Немцы торопливо швыряли к его ногам автоматы и пистолеты. Один даже проковылял в угол и вытащил из-за большого шкафа пулемет.
– Гуманность, – злобно повторил Лапшанский.
Я вышла. У входа в дом, прижавшись к стене и уткнув лицо в руки, стоял Васька. Плечи его тряслись в неудержимом плаче. Я обняла его.
– Вася, не плачь, пожалуйста.
Из дома вышел капитан, непривычно строгим голосом закричал на Ваську:
– А ну, прекратить истерику! Немедленно возьми себя в руки и – в бой! Вперед, за мной!
Мы устремились через парадный подъезд на другую улицу. Капитан побежал вперед, увлекая нас за собой. Но в это время из окоп дома, стоящего в стороне, застрочил пулемет. Мы вернулись в подъезд, а капитан с Васькой прыгнули в глубокую воронку.
Иван схватилпулемет, поднялся на второй этаж и поставил его на окно.
– Смотри, откуда бьет. Я не видел, – сказал он мне.
Я выглянула и увидела, что капитан снял с себя шапку, одел ее на автомат и приподнял над воронкой. Тотчас снова на дороге запрыгали пули. Шапка упала.
– Второе окно от угла, – сказала я.
Стиснув от напряжения зубы, Иван наводил пулемет на цель. Капитан увидал это и, чтобы помочь Ивану, снова поднял шапку. Тут же раздалась очередь.
В ответ оглушительно затрещал пулемет Ивана, и одновременно со стороны наших ударила пушка. Огромная вспышка взметнулась там, где сидел вражеский пулеметчик.
Из воронки выглянул Васька. Пулемет молчал. Мы выбежали из дома.
Я добежала до воронки… и вдруг увидела, что земля мчится прямо на меня, встает на дыбы и закрывает мне путь. Я еще старалась бежать, но она стеной встала перед моим лицом, и я щекой ощутила ее холодок.
Откуда-то появилась тетка Милосердия и положила мне на глаза горячие руки. Сразу стало темно, но я слышала, как лавиной бегут мимо меня моряки, и кричат что-то зло и весело, и стреляют, стреляют.

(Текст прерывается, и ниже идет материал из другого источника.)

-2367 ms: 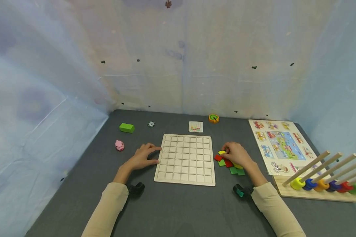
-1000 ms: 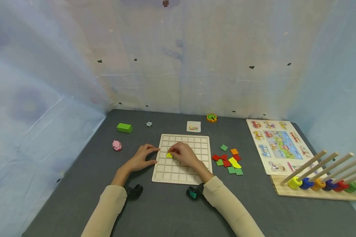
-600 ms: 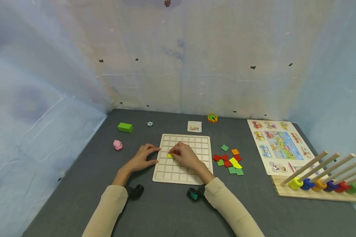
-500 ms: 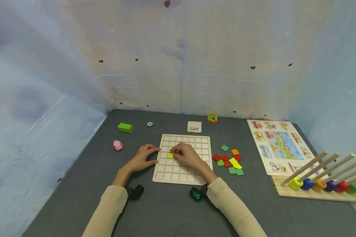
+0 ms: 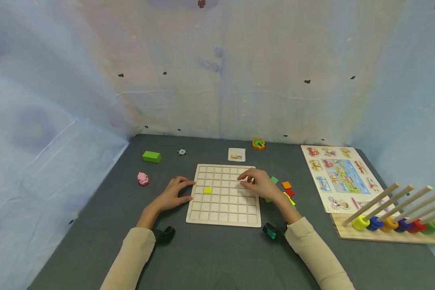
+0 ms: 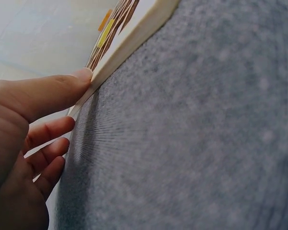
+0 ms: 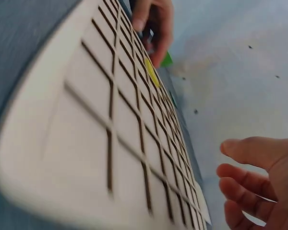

Они мчались словноветер, свежий и сильный. Этот громовой вихрь пронесся и стал затихать вдали, там, где кипел яростный бой и где бились с врагом мои товарищи. Мои славные верные товарищи.
Я хотела протянуть руки тетке Милосердии, но они будто приросли к земле, а тетка стала таять, как большое светлое облако. И только ветер свистел, и гремел, и бил могучей волной о борт разбитого корабля.
Какой сильный ветер! Капли датского… короля…
Какой большой…
ве…
ветер…
СОСНЫ ШУМЯТ
Я одна в глухой темноте, окутавшей меня. Я тону, и никто не дает мне руки. Я захлебываюсь. В короткие перерывы, когда могу вздохнуть, я понимаю, что это бред, но никак не могу избавиться от него.
Однажды ночью открыла глаза и увидела двух сестер, сидящих возле меня при слабом свете коптилки. Я обрадовалась им, как родным, и хотела сказать, что я жива, вот я! Но в это время вдруг из далекого забытого далека пришла и вошла в меня женщина, умиравшая на «Весте» и перед смертью звавшая Улю. Она умерла, потому что не дозвалась Улю. Если я тоже не дозовусь, то тоже умру. Я не хочу умирать. Я не хочу умирать!
Я! Не хочу! Умирать!
– Уля! – зову я. – Уля! Уля!
Сквозь плотный туман, снова окруживший меня, пробивается жалостный женский голос:
– Улю какую-то зовет.
– Слава богу, хоть бредить начала, – звучит издалека второй голос.
Как крикнуть им через этот туман, что бред прошел, что я не брежу, что надо обязательно дозваться Улю. Но она не идет.
– Уля! Уля! Уля!
Я зову Улю не переставая, потому что только она может помочь мне выбраться из вязкой тьмы, в которой я мечусь.
Но однажды эту тьму прорывает яркий луч солнца. Я открываю глаза. Вижу распахнутое настежь окно, тихо шевелящуюся на ветру желтую занавеску. И сосны прямо у окна. Я отрываю глаза от них, потому что слышу слабый скрип двери. Ко мне идет, опираясь рукой на костыль, Васька Гундин.
– Вася, – говорю я и чувствую, как горячие слезы обжигают мне щеки, – Вася!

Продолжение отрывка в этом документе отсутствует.